When the webview is disposed (user closes sidebar permanently, workspace switch), buffered messages are discarded:

  • Buffer is cleared
  • Agent sessions continue running
  • Next webview creation can restore tab → session mappings

Why not save buffered messages? Messages are ephemeral rendering updates. State persistence (see State Persistence chapter) handles durable state. Buffering is purely a delivery mechanism for real-time updates.

Design Rationale

Why buffer in extension instead of agent? Webview lifecycle is VSCode-specific. Agent shouldn't need VSCode-specific logic. Extension handles UI framework concerns.

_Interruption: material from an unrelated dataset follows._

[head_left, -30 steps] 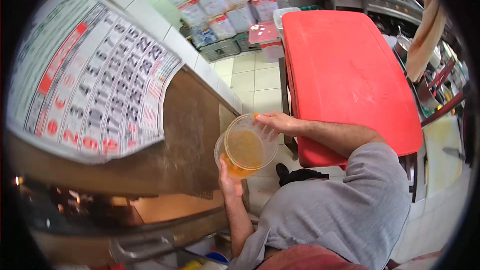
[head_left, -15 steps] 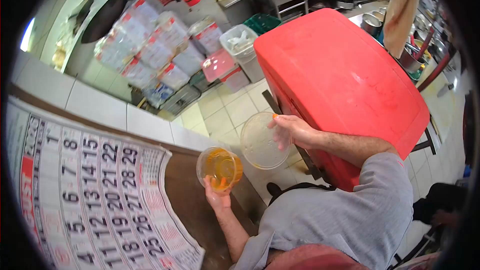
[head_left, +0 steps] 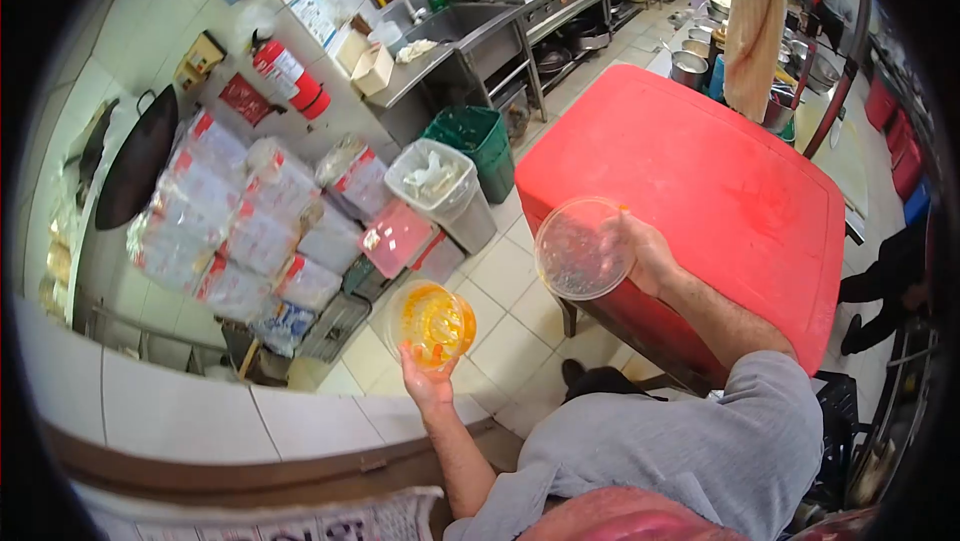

Why replay all messages instead of tracking delivered? Simpler implementation. Webview deduplication is cheap (index comparison). Tracking exactly which messages were delivered requires more complex state management.

Why not queue in webview? Webview is destroyed/recreated when hidden in some cases. Can't rely on webview maintaining queue across lifecycle events. Extension has stable lifecycle tied to VSCode session.

Why immediate send when visible? Minimize latency. Users expect real-time streaming responses. Buffering only when necessary provides best UX.